Editor: Deborah Sesok-Pizzini, MD, MBA, professor, Department of Clinical Pathology and Laboratory Medicine, Perelman School of Medicine, University of Pennsylvania, Philadelphia, and chief, Division of Transfusion Medicine, Children’s Hospital of Philadelphia.
A logical delta check for identifying erroneous blood cell count results
Regulations require that hospitals have a quality management plan that benchmarks key indicators of quality performance. One such indicator is a delta check, which is a broad quality control for preanalytic and analytic errors that identifies significant variation in a patient’s present lab result when compared with the patient’s previous result for the same test. The author conducted a study that involved implementing an effective and practical complete blood cell count (CBC) delta check by optimizing specificity and sensitivity using weighed deltas of multiple parameters. The mean red blood cell volume (MCV) delta (greater than 3.0 fL) check was retrospectively assessed on 110 days between November 2010 and March 2011. The composite CBC delta (CCD) test was then formulated using serial same-patient CBC data and random interpatient CBCs. This was followed by a logical delta check, which ignores CCD failures due to platelet change only. The author’s results showed that the MCV delta check test recognized only three of the six mislabeled specimens in the initial review period, whereas the CCD identified all of them. The logical delta check flagged two percent of eligible results, one-third as many as the MCV delta check. Furthermore, the CCD and logical delta checks revealed 20 presumed or confirmed mislabeling events, only half of which were identified by the MCV delta check. The study showed that the MCV delta check test was not as useful as the logical delta check for correcting errors in the laboratory due to low specificity and sensitivity.

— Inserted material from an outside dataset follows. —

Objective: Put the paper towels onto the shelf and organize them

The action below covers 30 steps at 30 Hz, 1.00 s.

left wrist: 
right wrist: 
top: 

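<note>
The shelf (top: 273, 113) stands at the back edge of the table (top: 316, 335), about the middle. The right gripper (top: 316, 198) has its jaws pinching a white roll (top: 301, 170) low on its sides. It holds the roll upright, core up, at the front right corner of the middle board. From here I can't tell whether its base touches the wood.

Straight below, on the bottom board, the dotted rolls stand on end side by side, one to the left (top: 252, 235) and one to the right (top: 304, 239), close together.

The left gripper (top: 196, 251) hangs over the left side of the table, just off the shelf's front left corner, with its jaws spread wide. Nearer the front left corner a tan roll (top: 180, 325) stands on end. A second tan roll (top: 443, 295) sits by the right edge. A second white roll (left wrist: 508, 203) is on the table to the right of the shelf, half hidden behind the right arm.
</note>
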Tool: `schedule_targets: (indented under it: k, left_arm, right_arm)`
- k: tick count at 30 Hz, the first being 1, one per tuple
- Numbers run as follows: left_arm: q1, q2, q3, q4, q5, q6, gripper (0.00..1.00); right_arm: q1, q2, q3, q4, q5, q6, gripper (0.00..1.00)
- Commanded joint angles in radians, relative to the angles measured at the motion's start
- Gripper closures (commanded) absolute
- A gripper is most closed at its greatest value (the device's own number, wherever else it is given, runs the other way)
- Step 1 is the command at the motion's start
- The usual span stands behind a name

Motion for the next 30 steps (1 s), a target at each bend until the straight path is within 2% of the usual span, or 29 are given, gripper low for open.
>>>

The logical delta check was demonstrated to be a more useful tool in identifying preanalytic and analytic specimen problems, including specimens labeled with the wrong name.
Miller I. Development and evaluation of a logical delta check for identifying erroneous blood count results in a tertiary care hospital. Arch Pathol Lab Med. 2015;139:1042–1047.
Correspondence: Dr. Ira Miller at [email protected]
Drop-to-drop variation in fingerprick blood: relevance to POC diagnostics development
Because blood obtained via fingerprick is commonly used in point-of-care assays, it is important to understand the drop-to-drop variation obtained from fingerprick blood. The authors conducted a study to determine the minimum amount of blood needed to reduce variability to acceptable levels for clinical decision-making. They analyzed hemoglobin concentration, total white blood cell count, three-part WBC differential (lymphocytes, monocytes, and granulocytes), and platelet count in six successive drops. Blood was collected from one fingerprick (20 μL each) and analyzed using a hematology analyzer, and venous blood was used as a comparison. The authors also studied the variability of the hemoglobin concentration of 10 successive drops (10 μL each) of fingerprick blood measured using a point-of-care hemoglobinometer. The results showed that the average percent coefficient of variation (CV) for successive drops of fingerprick blood was higher by up to 3.4 times for hemoglobin, 5.7 times for WBC count, three times for lymphocyte count, 7.7 times for granulocyte count, and four times for platelets as compared to venous controls when using a hematology analyzer. The average percent CV for fingerprick blood was up to five times higher for hemoglobin than venous blood using point-of-care testing methods. The authors concluded that this data suggest the need for caution when using fingerprick blood to obtain hemoglobin and WBC results that will be used in clinical decision-making. They noted that clinicians need to either accept the inaccuracy inherent in using fingerprick blood on these devices as a trade-off for ease of blood collection, or they need to collect, read, and average multiple fingerprick samples, or simply collect and analyze venous blood.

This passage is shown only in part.